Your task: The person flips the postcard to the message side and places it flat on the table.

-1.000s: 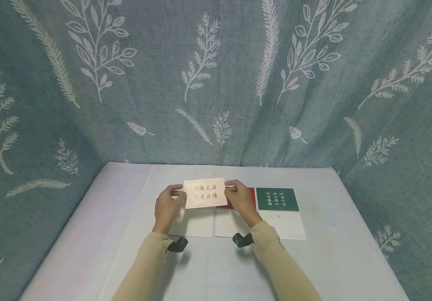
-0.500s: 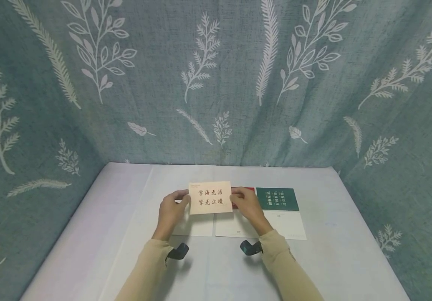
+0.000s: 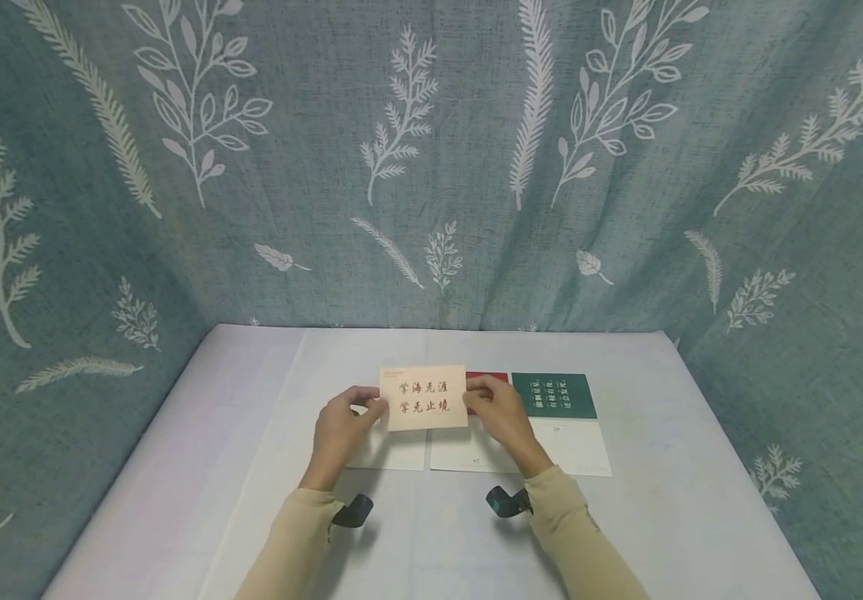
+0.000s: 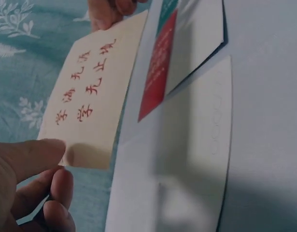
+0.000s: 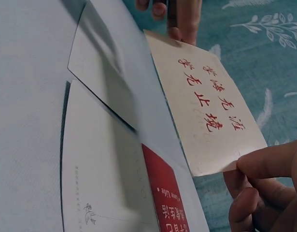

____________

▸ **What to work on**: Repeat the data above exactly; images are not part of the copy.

▸ **Response to the task**:
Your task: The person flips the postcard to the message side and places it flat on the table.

-1.000s: 
-0.500s: 
+0.000s: 
+0.000s: 
+0.000s: 

The requested output has now been given in full.